The walnut grove occupies the largest flat area on the farm with the best soil. We do not want the walnuts, but realize that cutting potentially valuable trees early is not in our best interest. This area is about 2 acres. I went about researching what would feed the deer under the walnuts. White clover was the answer that I kept getting. The clover is juglone resistant and does not require deep tillage that might damage the tree roots. The bush hogging and light disking did cost us a few trees, but so far the results have been good. I have also planted a few oaks in grow tubes in select openings.


 
The green circles are planted in brassicas and I have started several pear, apple, dunstan chestnuts, and persimmon trees around the edges.





 
The southern power line is in a low area that was recently planted in turnips.

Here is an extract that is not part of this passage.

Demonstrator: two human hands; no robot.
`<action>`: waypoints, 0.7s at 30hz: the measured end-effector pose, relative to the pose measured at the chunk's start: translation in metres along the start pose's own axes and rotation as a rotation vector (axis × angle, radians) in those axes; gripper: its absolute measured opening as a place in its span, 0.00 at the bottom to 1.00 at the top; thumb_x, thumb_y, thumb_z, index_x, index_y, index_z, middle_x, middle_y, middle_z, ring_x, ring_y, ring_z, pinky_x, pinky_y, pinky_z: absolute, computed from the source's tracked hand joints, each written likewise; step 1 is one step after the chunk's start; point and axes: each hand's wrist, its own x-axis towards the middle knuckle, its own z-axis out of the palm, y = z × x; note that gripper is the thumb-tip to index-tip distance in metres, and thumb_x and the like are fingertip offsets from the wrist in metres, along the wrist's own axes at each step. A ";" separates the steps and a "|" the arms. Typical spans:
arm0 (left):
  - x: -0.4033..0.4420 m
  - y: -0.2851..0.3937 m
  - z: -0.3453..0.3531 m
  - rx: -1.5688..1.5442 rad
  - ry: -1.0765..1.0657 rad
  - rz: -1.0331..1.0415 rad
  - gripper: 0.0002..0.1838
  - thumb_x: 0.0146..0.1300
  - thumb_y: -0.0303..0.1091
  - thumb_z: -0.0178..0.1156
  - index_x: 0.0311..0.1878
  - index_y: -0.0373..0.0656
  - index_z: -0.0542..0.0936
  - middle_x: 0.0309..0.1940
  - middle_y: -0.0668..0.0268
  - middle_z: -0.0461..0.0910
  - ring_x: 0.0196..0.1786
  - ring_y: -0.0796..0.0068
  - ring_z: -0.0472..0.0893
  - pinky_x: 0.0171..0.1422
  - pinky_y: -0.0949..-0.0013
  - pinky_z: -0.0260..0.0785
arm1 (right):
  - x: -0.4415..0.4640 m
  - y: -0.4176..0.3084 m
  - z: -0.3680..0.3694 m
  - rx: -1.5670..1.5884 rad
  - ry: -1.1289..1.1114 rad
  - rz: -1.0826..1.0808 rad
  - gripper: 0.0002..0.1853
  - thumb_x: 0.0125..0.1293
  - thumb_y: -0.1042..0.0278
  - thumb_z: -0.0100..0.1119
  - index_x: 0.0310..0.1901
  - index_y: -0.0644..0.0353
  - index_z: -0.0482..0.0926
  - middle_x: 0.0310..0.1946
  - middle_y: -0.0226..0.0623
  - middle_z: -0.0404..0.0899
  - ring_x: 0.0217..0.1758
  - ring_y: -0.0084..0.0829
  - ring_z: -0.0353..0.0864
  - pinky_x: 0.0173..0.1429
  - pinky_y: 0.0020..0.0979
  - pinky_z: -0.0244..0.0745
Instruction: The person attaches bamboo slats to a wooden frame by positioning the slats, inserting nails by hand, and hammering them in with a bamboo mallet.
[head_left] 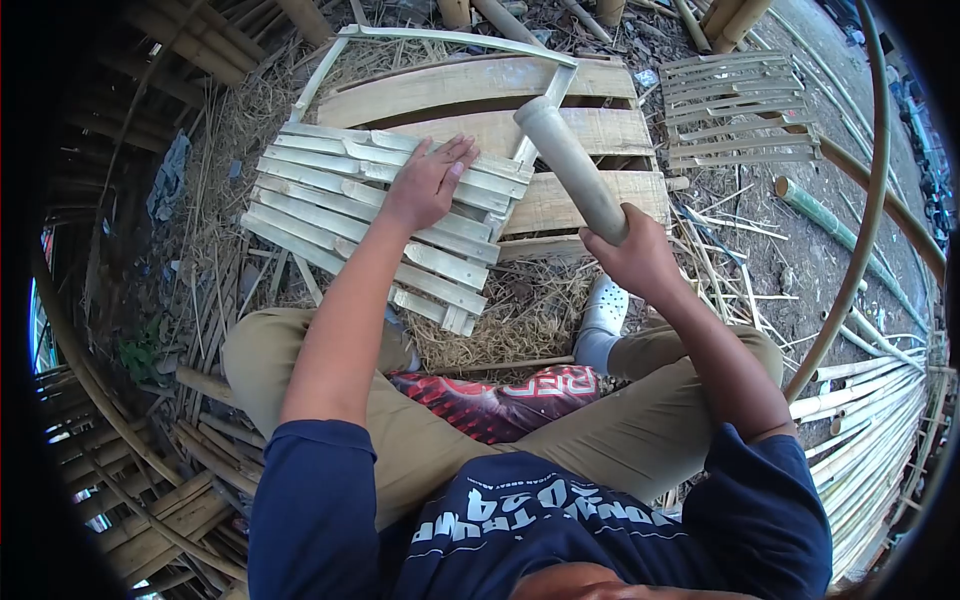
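Bamboo slat panel [340, 205] lies at 10 o'clock, its right side over wooden boards. From the left, bamboo framework [150, 520] fills 8 o'clock, and a crumpled blue cloth [170, 180] lies between 9 and 10, beside dirt ground [225, 170] littered with straw and splinters. The left hand [430, 190] rests palm-down on the slats at 11 o'clock, fingers slightly spread. At 12, the wooden boards [600, 130] have dark gaps between them, too dark to see into. The right hand, [635, 255] apart from the left and near 2 o'clock, is clamped round a pale cylindrical club [572, 165] slanting up toward 12. Farther right, a smaller slatted rack [740, 110] lies between 1 and 2, a green bamboo pole [835, 220] between 2 and 3, and piled bamboo strips [875, 450] at 4.
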 end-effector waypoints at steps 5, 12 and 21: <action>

This will hopefully provide a little late season kill plot for the kids and my 80 year old grandfather to hunt.
 
We worked a little this winter at cutting the dogwoods out of the black triangle on the east side. We hinged around the edges and I hope to create a place that the does will bed near the plots on this ridge. I will use tall annuals or something else to screen from the road once the plot is finished. The turkeys already love this area. Turkeys are everywhere in the nieghborhood, but the nieghbors reported very little use the last several years. We have already changed that. The deer don't seem to care for the changes here yet.
 
The yellow area to south is about 1.5 acres. It is a completely mature closed canopy beech woods. Only one of the trees in this 1.5 acres is not beech. It is very scenic and over looks one of the springs that drops into a 10 foot waterfall. It wood be a great place for a house. At this point we do not care to clear cut these giants, but I would like to thin the hollow and ugly ones. Get a little light through, with a staging plot for hunting southern wind days, and some tree diversity. If a wind storm were to rip out all of the beech tomorrow; I would love to replace them with oaks.